In the spirit of “if at first you don’t succeed, try, try again,” the Coalition for Affordable Drugs (CFAD) challenged a fourth Orange Book-listed patent relating to VIVOMO®, Horizon Pharma’s naproxen/ esomeprazole product. While denying CFAD’s previous three petitions, the PTAB instituted inter partes review for U.S. Patent No. 8,945,621. Despite CFAD’s success at the institute phase, the PTAB ultimately determined in its Final Written Decision that the Petitioner did not meet its burden in proving the unpatentability of the challenged claims.
The ‘621 patent is directed to methods of reducing the incidence of NSAID-associated gastric ulcers in patients taking low dose aspirin (LDA), comprising administering a unit dose form of immediate-release esomeprazole and delayed-release naproxen. All of the claims included the feature: “wherein administration of the unit dose form is more effective at reducing the incidence of the NSAID-associated ulcers in patients taking LDA than in patients not taking LDA who are administered the unit dose form.” Petitioner alleged that the claims were obvious in view of a reference considered alone or in combination with various secondary references. The PTAB agreed that the cited references suggested many of the features recited in the claims, but determined that Petitioner failed to establish that the references suggested the above-recited “wherein” feature, the subject matter of which was also considered to be a surprising and unexpected result.
Notably, the PTAB disregarded one of Petitioner’s key arguments because the underlying analysis was not fully developed in the petitioner’s initial submissions. Petitioner submitted an expert declaration asserting that the “wherein” clause results were not unexpected in view of the art. Yet neither the petition nor the declaration adequately explained the basis for the expert’s analysis. Petitioner argued that the required analysis was provided in an appendix to the expert declaration. The petition, however, “not only failed to quote [the expert’s] analysis or any part of Appendix B, it did not even allude to it.” The relevant paragraph of the expert declaration also did not reference the appendix. According to the Board, the petition did not contain the required detailed explanation of the significance of the evidence.
Interestingly, the Board had highlighted the deficiencies in the petition and supporting expert declaration in its Institution Decision. Instead of denying institution, however, the Board directed the parties to address two issues at trial: whether the “wherein” clause is entitled to patentable weight, and whether the alleged unexpected results were sufficient to overcome a showing of obviousness. In its final written decision, the PTAB noted that that Petitioner failed to establish that the cited art teaches or suggests the “wherein” clause. The PTAB did not reach the question as to when such a clause is entitled to patentable weight.

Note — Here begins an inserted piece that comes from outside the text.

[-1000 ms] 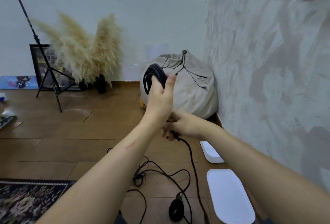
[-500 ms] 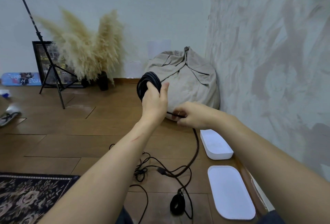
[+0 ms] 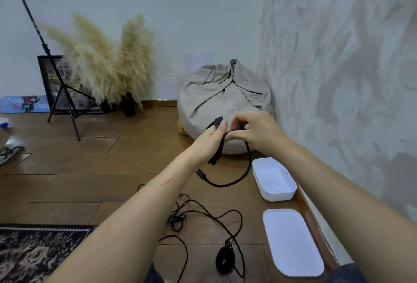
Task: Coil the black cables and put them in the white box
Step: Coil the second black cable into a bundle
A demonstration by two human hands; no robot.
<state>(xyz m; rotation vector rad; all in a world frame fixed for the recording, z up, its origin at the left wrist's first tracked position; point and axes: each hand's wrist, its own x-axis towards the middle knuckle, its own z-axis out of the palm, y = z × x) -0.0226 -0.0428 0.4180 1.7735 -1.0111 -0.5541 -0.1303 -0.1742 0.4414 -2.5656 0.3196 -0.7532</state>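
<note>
My left hand point(image 3: 208, 139) grips a black coiled cable point(image 3: 217, 147), whose loops hang below the fist. My right hand point(image 3: 252, 132) pinches the same cable's free end close to the left thumb. From there the tail point(image 3: 247, 170) curves down and left to a plug point(image 3: 200, 174) hanging above the floor. The open white box point(image 3: 274, 179) sits on the floor just right of the tail, below my right wrist. Its white lid point(image 3: 293, 242) lies nearer to me. More loose black cables point(image 3: 203, 217) and a small black coil point(image 3: 224, 258) lie on the wooden floor.
A beige bean bag point(image 3: 223, 100) fills the corner behind my hands. The textured wall runs along the right. At the left stand a tripod point(image 3: 61, 93), pampas grass in dark vases point(image 3: 108, 66) and a framed picture. A patterned rug point(image 3: 38, 253) lies at the lower left.
Both hands have dropped lower and the view has tilted down. The long tail is off the floor, with its plug now hanging free. My right hand moved up beside the left thumb.
</note>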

Regarding unexpected results, the Patent Owner argued that it was surprising that administration of the unit dose form was more effective at reducing NSAID-associated ulcers in patients taking LDA than in patients not taking LDA. Patients taking both NSAIDs and LDA are at increased risk for developing ulcers. It was, therefore, counterintuitive that the treatment was more effective in patients taking both NSAIDs and LDA. The Board noted that “differences in degree” of a known and expected property are not as persuasive in rebutting obviousness as “differences in kind.” Here, the “surprising result – the opposite of what the ordinary artisan would have expected – represents a difference in kind, rather than degree” (emphasis added).
A previous post summarized CFAD’s success rate at the PTAB. As of this posting, 33 institution decisions have been issued based on CFAD petitions. Fifteen of the petitions were denied and 18 petitions were granted, for an institution rate of roughly 55% (up from 41% in 2015). Of the 13 final written decisions, challenged claims were held to be unpatentable in nine instances (about 70%), whereas all claims survived in four cases (about 30%). CFAD’s institution success rate is lower than trial institution rates for biotech IPRs as a whole (62% as of January 31, 2017). Once trial is instituted, Patent Owners seem to have a similar level of success against CFAD challenges compared to biotech IPRs generally (claims found patentable by PTAB in 33% of biotech final written decisions as of January 31, 2017).